A Party Divided is a Nation Weakened

The Republican Party is the only major political party in the United States that represents the principles our nation was founded upon. It is the party of limited government, free market capitalism, and individual liberty. The Republican Party is responsible for some of the most prosperous times in American history, and without it America would be a much more fragile nation than it is today.

Unlike the Democratic Party, where diversity of thought has boiled down to three factions of semi-socialist, completely socialist, and Joe Manchin, the Republican Party consists of people with many different beliefs and backgrounds. We are a party of traditional conservatives, libertarians, moderates, neo-conservatives, evangelical conservatives, etc., which all come in anti-Trump/pro-Trump versions, as explained by Ben Shapiro. Although these groups might clash on some policy specifics, each group has something to contribute to the conservative movement, thus contributing to the overall success of the Republican Party. But if the Republican Party remains as divided as it is today, it will in turn hurt our nation because we will not be able to keep our promise to the American people and pass a conservative agenda that promotes the principles listed above.

These factions within the Republican Party were highlighted during the battle over the American Health Care Act, and all parties involved had some fault in this bill not passing. Paul Ryan introduced a bill that had one of the worst rollouts in recent years, President Trump rushed the entire process and didn’t understand the specifics in the bill, the Freedom Caucus refused to compromise with the White House, and the Tuesday Group is currently refusing to meet with the Freedom Caucus to discuss healthcare. A nation where two factions of the party in power will not even meet together to iron out a few policy disagreements is a nation weakened. The elected representatives are not working together to solve problems facing the American people, and that is a serious problem.

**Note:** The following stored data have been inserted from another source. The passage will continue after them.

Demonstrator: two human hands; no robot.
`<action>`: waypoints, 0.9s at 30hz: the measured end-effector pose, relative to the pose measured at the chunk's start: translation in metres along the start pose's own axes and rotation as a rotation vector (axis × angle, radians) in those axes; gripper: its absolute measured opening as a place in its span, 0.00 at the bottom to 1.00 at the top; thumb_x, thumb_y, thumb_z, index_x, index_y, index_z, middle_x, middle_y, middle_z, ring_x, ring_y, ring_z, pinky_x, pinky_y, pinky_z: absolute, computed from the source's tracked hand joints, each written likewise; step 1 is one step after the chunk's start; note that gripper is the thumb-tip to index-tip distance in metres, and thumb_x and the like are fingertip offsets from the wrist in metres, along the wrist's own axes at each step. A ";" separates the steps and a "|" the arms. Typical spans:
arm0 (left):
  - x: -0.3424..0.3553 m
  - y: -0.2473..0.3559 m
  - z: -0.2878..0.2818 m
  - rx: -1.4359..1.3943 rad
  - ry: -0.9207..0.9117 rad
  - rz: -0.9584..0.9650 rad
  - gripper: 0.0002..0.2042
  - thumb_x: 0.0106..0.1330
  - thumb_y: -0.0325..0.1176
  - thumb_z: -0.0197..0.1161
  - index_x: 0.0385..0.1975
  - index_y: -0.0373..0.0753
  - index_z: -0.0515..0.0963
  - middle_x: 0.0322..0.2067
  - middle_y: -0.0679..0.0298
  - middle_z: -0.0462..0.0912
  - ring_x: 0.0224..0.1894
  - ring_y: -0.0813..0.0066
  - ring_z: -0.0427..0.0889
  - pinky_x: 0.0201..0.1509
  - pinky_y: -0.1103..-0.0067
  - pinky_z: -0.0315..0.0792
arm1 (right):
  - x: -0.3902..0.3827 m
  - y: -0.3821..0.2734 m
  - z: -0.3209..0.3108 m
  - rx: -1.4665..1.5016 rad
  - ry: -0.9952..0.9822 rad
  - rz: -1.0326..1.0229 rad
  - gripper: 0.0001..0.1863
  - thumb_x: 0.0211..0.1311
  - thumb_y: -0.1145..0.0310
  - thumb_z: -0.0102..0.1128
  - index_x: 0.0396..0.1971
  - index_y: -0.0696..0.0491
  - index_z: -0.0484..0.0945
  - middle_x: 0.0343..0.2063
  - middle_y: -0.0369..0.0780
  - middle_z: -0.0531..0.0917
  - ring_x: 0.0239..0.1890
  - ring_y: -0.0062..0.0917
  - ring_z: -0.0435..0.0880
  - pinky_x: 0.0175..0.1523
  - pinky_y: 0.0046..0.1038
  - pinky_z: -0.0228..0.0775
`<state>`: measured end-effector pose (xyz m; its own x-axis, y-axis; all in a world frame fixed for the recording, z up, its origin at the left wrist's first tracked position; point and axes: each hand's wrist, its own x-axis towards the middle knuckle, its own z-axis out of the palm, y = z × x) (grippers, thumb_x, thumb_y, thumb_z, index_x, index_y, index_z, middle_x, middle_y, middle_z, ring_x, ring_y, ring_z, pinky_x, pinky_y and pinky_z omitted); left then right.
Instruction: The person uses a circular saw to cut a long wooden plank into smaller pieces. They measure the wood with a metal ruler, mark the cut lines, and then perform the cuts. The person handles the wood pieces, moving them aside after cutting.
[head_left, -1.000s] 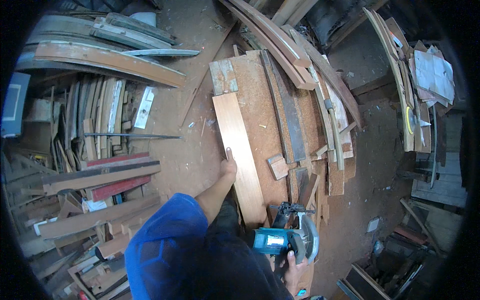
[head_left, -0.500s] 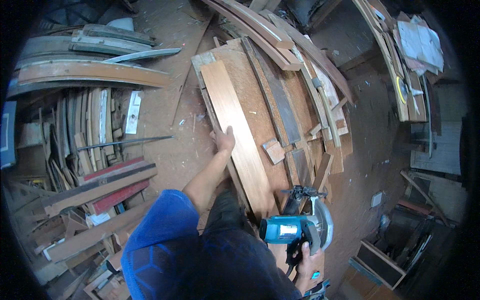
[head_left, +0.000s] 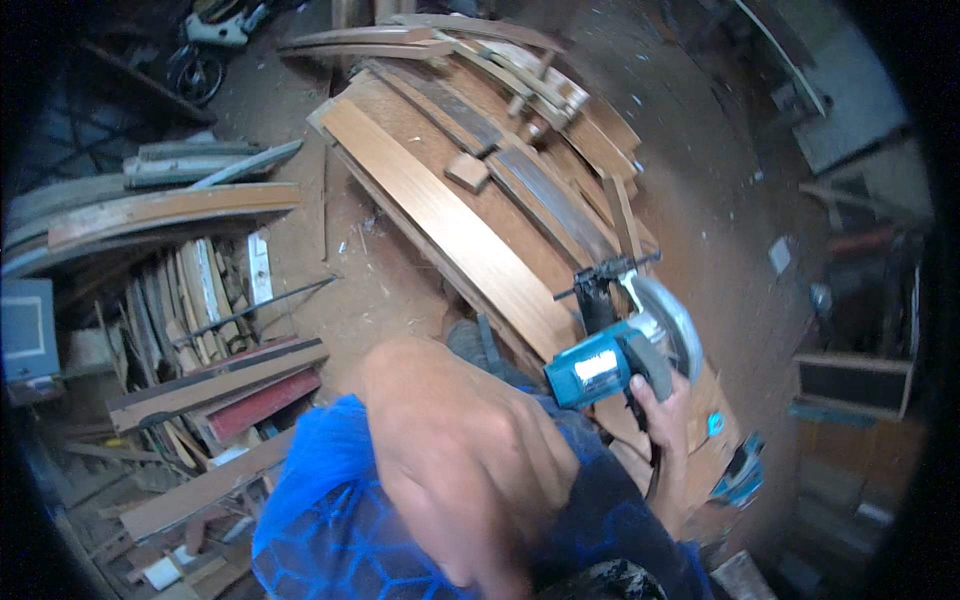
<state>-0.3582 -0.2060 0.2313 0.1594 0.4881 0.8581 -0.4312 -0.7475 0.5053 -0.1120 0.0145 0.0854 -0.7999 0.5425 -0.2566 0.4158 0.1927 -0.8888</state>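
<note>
My right hand (head_left: 667,408) is wrapped round the rear handle of a teal circular saw (head_left: 595,367). The saw, with its silver blade guard, is over the near end of a long, pale plank (head_left: 430,215). That plank lies along the left edge of a wooden workbench (head_left: 395,88). Close in front of me, my left hand (head_left: 455,440) is raised clear of the plank and blurred, with its knuckles bent and its fingertips hidden. A small wood block (head_left: 467,172) rests beside the plank.
Dark-faced strips (head_left: 550,200) and several offcuts lie across the bench. Another teal tool (head_left: 740,472) is at the bench's near right. Stacked timber (head_left: 180,215) and red boards (head_left: 265,405) fill the left side. A motorbike (head_left: 210,50) stands at the far left.
My left hand has let go of the plank and come up close to me. The view has swung round, shifting the bench up and left. My right hand still grips the saw.
</note>
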 end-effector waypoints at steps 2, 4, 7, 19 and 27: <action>0.035 -0.041 0.067 -0.015 -0.008 -0.027 0.09 0.74 0.34 0.63 0.45 0.39 0.86 0.34 0.65 0.86 0.27 0.73 0.79 0.33 0.72 0.69 | -0.041 0.019 -0.026 -0.012 -0.002 -0.069 0.22 0.62 0.56 0.71 0.45 0.60 0.84 0.30 0.35 0.85 0.32 0.19 0.81 0.40 0.27 0.74; 0.065 -0.066 0.102 -0.033 -0.048 -0.040 0.08 0.75 0.33 0.61 0.39 0.39 0.86 0.35 0.65 0.83 0.28 0.67 0.78 0.39 0.68 0.72 | -0.076 0.018 -0.056 -0.028 -0.083 0.043 0.22 0.62 0.56 0.71 0.44 0.61 0.83 0.28 0.35 0.84 0.31 0.19 0.81 0.40 0.27 0.74; 0.074 -0.084 0.153 0.012 -0.140 -0.079 0.09 0.75 0.34 0.60 0.38 0.38 0.85 0.35 0.62 0.83 0.30 0.66 0.79 0.37 0.65 0.74 | -0.127 0.043 -0.094 0.078 -0.098 0.181 0.21 0.63 0.57 0.71 0.44 0.61 0.83 0.28 0.35 0.84 0.31 0.20 0.81 0.40 0.26 0.73; 0.099 -0.095 0.207 -0.308 0.800 0.416 0.31 0.59 0.33 0.78 0.54 0.31 0.63 0.38 0.41 0.83 0.26 0.63 0.86 0.26 0.82 0.81 | -0.167 0.073 -0.125 0.039 -0.099 0.234 0.22 0.66 0.56 0.69 0.48 0.60 0.82 0.30 0.34 0.82 0.30 0.17 0.78 0.35 0.24 0.70; -0.175 -0.128 -0.080 1.271 1.027 -1.088 0.32 0.63 0.56 0.71 0.56 0.35 0.76 0.56 0.47 0.81 0.60 0.56 0.79 0.65 0.62 0.74 | -0.152 0.058 -0.095 -0.088 0.054 0.305 0.27 0.64 0.52 0.69 0.50 0.61 0.81 0.35 0.36 0.83 0.35 0.22 0.78 0.42 0.29 0.71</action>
<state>-0.4024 -0.1595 0.0097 -0.8194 0.5704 0.0574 0.3333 0.3925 0.8573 0.0745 0.0211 0.1085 -0.6095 0.6285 -0.4832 0.6704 0.0833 -0.7373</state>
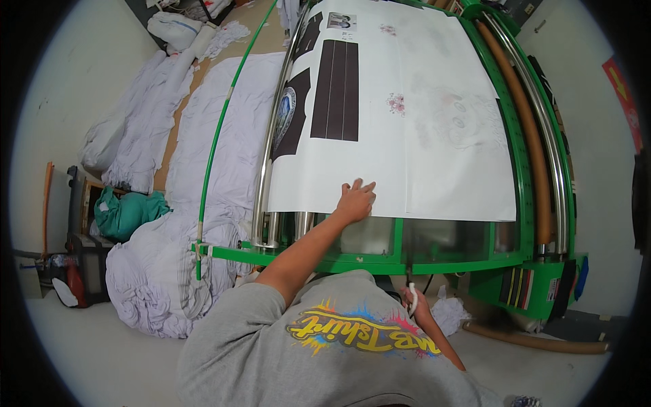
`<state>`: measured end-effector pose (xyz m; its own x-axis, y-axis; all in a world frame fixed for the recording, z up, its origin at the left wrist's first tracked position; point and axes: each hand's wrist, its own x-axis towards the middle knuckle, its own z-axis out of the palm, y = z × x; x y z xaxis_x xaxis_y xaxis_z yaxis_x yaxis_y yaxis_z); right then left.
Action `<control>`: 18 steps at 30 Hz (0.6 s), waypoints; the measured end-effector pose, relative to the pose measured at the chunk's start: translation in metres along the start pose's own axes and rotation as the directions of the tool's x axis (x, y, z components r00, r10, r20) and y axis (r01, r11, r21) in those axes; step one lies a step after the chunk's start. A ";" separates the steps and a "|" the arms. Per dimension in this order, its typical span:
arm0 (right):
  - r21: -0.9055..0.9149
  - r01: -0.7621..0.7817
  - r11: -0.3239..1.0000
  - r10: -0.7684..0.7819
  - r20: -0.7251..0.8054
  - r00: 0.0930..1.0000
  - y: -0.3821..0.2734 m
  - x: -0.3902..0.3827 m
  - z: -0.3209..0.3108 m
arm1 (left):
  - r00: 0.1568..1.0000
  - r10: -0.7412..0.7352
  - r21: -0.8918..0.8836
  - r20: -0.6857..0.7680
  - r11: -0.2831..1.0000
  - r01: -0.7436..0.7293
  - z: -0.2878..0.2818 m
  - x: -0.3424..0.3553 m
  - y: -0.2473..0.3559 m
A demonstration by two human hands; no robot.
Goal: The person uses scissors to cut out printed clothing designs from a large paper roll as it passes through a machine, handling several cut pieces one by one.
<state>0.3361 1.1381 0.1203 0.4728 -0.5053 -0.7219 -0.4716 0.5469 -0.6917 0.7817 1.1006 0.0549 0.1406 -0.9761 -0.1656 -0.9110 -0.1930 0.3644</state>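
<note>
Mid-frame, the left hand rests, fingers spread, on the smooth white sheet filling the upper centre. At lower right of centre, the right hand meets a curved white piece; its grip is unclear.

Place: workshop, apparently fabric printing | green machine carries steel rollers and printed sheet | left: white cloth lies heaped and spread | near right: cardboard tube lies on floor
</note>
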 end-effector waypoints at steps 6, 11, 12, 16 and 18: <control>-0.255 0.153 0.955 -0.143 0.056 0.988 -0.011 0.064 0.074 | 0.996 -0.076 -0.131 -0.041 0.989 0.070 -0.035 -0.026 -0.006; -0.313 0.268 0.911 -0.267 0.048 0.963 0.002 0.101 0.110 | 0.993 0.018 -0.329 -0.120 0.943 -0.057 -0.013 -0.033 -0.048; -0.350 0.223 0.910 -0.222 0.043 0.974 -0.006 0.095 0.120 | 0.991 0.047 -0.345 -0.126 0.934 -0.088 -0.007 -0.041 -0.060; -0.395 0.142 0.908 -0.133 0.052 0.990 -0.032 0.062 0.101 | 0.988 0.092 -0.332 -0.126 0.934 -0.130 -0.014 -0.047 -0.055; -0.448 0.130 0.884 -0.105 0.080 0.991 -0.044 0.051 0.093 | 0.987 0.088 -0.303 -0.137 0.945 -0.126 -0.012 -0.048 -0.054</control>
<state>0.4508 1.1503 0.1160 0.5779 -0.5047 -0.6413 -0.6894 0.1188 -0.7146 0.8292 1.1572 0.0544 0.1116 -0.9937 -0.0061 -0.7611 -0.0894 0.6425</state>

Everyone, including myself, was quick to blame the different groups that they thought were responsible for the failed Obamacare replacement, but the last thing Republicans should do blame each other. It only further divides the party during a time in which Republicans have control of the House, Congress, presidency, and after April 7th, the Supreme Court. The American people have presented the Republican Party with a unique opportunity and they must take advantage of it to pass legislation that adheres to conservative values.

Conservative commentators such as Sean Hannity, Lou Dobbs, and Jeanine Pirro are not doing the Republican Party any favors by casting blame solely on Paul Ryan and demanding his resignation. Paul Ryan is one of the most articulate messengers of conservative principles, and without him, the movement is weakened. President Trump is also not helping the cause by needlessly blaming the Freedom Caucus and suggesting that we must “fight them” along with Democrats in 2018. Suggesting that we need to fight back against the most conservative voting block in the House of Representatives is dangerous and compromises the rest of his agenda because it leaves him short of the 216 votes needed to get a bill passed. The Freedom Caucus is an important piece of the conservative movement and plays a critical role in promoting limited government from the House.

So how does the party unite, and where do we go from here?

The factions within the Republican Party must realize that every bill they vote for is not going to be perfect, nor meet every one of their expectations. You can not reject every bill that isn’t perfect just because “you stand on principle.” Our Founding Father’s also “stood on principle,” but the Constitutional Convention was a period of give and take in which everyone in the room debated until compromises were made. Ultimately, they decided that the Constitution was the best possible outcome for everyone and in return created the single greatest political document in the history of mankind. That’s the power of compromise.

Republicans need to head back to the drawing board on the Obamacare replacement, this time with compromise in mind. To get everyone on board, moderates need to realize that phasing out Medicaid expansions is something that is needed to gain the support of the Freedom Caucus, and the Freedom Caucus needs to realize that refundable tax credits are necessary to get support from the Tuesday Group. Republicans need to understand that compromising with one another will leave them with a better, more conservative bill than if President Trump turns to Democrats. The Republicans must unite and find common ground in the fight to replace Obamacare, because if Trump does in fact turn to the Democrats it puts America down a slippery slope to single-payer healthcare.

Republicans have been telling voters for 8 years, “If you send us to Washington then we will repeal and replace Obamacare.” Well, it may be now or never, because if the party doesn’t unite and pass a bill soon then the House of Representatives could likely find itself in Democrat control in 2018, killing any hopes of a replacement. So, for the sake of our country, and our party, the Republican factions must compromise with one another and unite behind conservative principles.

Go bold GOP. We’re all counting on you.